Maggie came in to work with Tracy almost every day for much of the next four months. She was a great addition to our culture, as she confirmed for us and the world that no experimental idea is too crazy to contemplate. Besides, Maggie’s presence was joyful and made us all feel more real and human. For the most part, my optimism was confirmed. When Maggie did make noise, it was usually as squeals of delight in response to all the energy and activity in the room.

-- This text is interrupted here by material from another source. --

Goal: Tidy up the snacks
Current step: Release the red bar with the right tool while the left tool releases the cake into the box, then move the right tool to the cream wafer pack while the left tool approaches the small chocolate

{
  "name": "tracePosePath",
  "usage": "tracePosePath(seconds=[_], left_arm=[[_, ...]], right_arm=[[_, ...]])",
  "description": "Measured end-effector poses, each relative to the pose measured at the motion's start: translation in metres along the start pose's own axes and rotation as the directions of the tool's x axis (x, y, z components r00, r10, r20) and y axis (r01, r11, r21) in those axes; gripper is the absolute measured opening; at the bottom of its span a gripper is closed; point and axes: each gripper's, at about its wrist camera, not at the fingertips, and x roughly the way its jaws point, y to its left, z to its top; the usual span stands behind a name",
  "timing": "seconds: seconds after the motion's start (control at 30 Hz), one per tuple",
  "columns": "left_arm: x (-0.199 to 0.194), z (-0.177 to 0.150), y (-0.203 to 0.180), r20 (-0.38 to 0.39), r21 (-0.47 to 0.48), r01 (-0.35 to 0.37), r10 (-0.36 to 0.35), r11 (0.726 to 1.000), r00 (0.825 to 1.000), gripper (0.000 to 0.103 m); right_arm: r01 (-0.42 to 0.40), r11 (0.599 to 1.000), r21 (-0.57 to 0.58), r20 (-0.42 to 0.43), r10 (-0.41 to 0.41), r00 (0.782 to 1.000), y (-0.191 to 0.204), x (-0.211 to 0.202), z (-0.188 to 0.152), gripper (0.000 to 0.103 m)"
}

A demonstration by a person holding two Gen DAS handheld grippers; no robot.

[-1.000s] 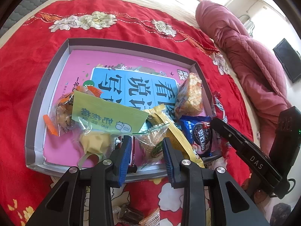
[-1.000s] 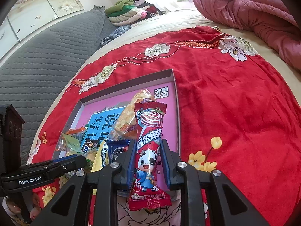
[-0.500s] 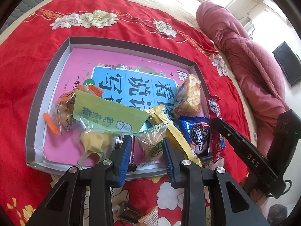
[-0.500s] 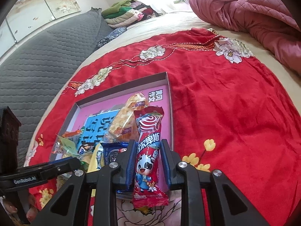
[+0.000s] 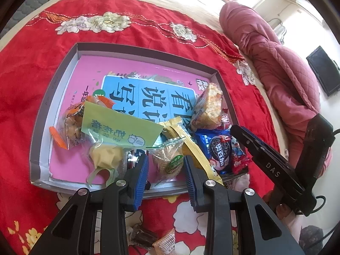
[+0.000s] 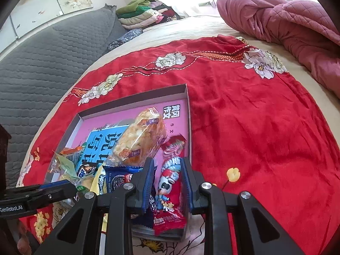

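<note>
One shallow grey box (image 5: 54, 97) with a pink bottom lies on the red bed cover (image 6: 255, 116), and about seven snack packets are heaped at its near end. The right hand-held gripper (image 6: 167, 182), pointing steeply down, is closed on one red packet (image 6: 170, 191) with a cartoon cow, at the box's near right corner. The left hand-held gripper (image 5: 166, 170) stands narrow above a clear packet (image 5: 167, 159); whether it touches, I cannot tell.
</note>
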Motion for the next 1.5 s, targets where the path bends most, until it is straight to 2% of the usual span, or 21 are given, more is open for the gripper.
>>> tracePosePath(seconds=[0.17,0.3,0.37,0.6,0.73,0.9,1.0,1.1,1.3,1.5], left_arm=[[-0.002,0.000,0.000,0.001,-0.002,0.002,-0.002,1.000,1.000,0.035],[-0.006,0.000,0.001,0.002,-0.010,0.002,-0.002,1.000,1.000,0.045],[-0.009,0.000,0.002,0.001,-0.016,0.004,-0.004,1.000,1.000,0.046],[-0.016,-0.003,0.004,0.000,-0.018,-0.002,0.002,1.000,1.000,0.051],[-0.021,-0.005,0.005,0.004,-0.013,-0.015,0.015,1.000,1.000,0.051],[-0.027,-0.006,0.004,0.014,-0.004,-0.027,0.027,1.000,1.000,0.056],[-0.029,-0.007,0.002,0.014,0.006,-0.033,0.033,0.999,0.999,0.057],[-0.033,-0.009,-0.001,0.019,0.017,-0.039,0.038,0.999,0.999,0.057],[-0.040,-0.014,-0.003,0.030,0.041,-0.065,0.063,0.997,0.998,0.058],[-0.046,-0.019,-0.001,0.026,0.055,-0.081,0.080,0.995,0.996,0.058]], right_arm=[[-0.008,1.000,0.000,0.006,0.008,1.000,0.001,-0.003,0.001,0.026],[-0.014,1.000,-0.002,0.015,0.014,1.000,0.003,-0.007,0.002,0.031],[-0.023,1.000,-0.003,0.019,0.023,1.000,0.005,-0.009,0.003,0.034],[-0.045,0.999,-0.017,0.044,0.046,0.998,0.010,-0.020,0.006,0.036],[-0.049,0.998,-0.025,0.055,0.050,0.997,0.013,-0.024,0.006,0.041],[-0.053,0.998,-0.028,0.061,0.055,0.997,0.014,-0.027,0.006,0.042],[-0.054,0.998,-0.031,0.066,0.056,0.996,0.015,-0.030,0.006,0.043],[-0.060,0.998,-0.032,0.071,0.062,0.996,0.016,-0.034,0.004,0.050],[-0.083,0.995,-0.056,0.085,0.088,0.992,0.023,-0.049,-0.002,0.051],[-0.118,0.990,-0.080,0.058,0.123,0.991,0.036,-0.060,-0.019,0.054]])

Of course, there were times when Maggie would cry and fuss, loudly, as is typical of any newborn. This is where my prediction failed to take into account the response of the team to having a baby in the room. It was seldom Tracy who had to rescue Maggie. The team would rush to declare, “It’s my turn to hold Maggie.” I would sometimes win these races. She brought delight to all of us and, in return, the entire Menlo village helped raise Maggie. We even learned that our clients would behave better when we brought Maggie to the meetings. Customers won’t raise their voices or swear if there is a baby in the room.
After we ran the experiment with Maggie, we decided the babies could be integrated into the Menlo culture really well. Maggie, Solomon, and Lily were the first three babies. Solomon stayed until after his first birthday; we had to build a large playpen for him because he stayed until after he could walk. Since then, we’ve hosted Noel, Abigail, Kalina, and now Henry and Ellie, to round out the octet of Menlo babies so far. I’ve told all the Menlo parents that my goal is to give them a chance to see those precious firsts: the first time they turn over, sit up, smile, laugh—whatever it might be.
Having children in the office has forced us to run other small experiments in order to support a baby-friendly workforce. It has had unexpected results for our business dealings as well. One of my personal favorite stories that arose from this experiment involved Solomon, Christina’s firstborn. One day I was holding Solomon, with Christina standing with her back to me about twenty feet away. I was waiting for a potential client to call. As the phone rang, Solomon began to fidget and make noise. Uh-oh. I had to get Christina’s attention so I could give my undivided attention to the call—but I couldn’t. The phone rang three times and was about to roll over to voice mail. I needed to make a command decision, so I picked up the phone, Solomon still in hand.
If you’ve ever had kids or been around them, you know there seems to be a special understanding that babies have about adults and telephones. They seem to implicitly understand that you are trapped by the phone and they can get away with pretty much anything when you have this object glued to your ear. I quickly realized I was in this classic trap within the first thirty seconds of my important call, so I figured I should just fess up.
“By the way, you are going to hear a baby in the background,” I said to my new, important client.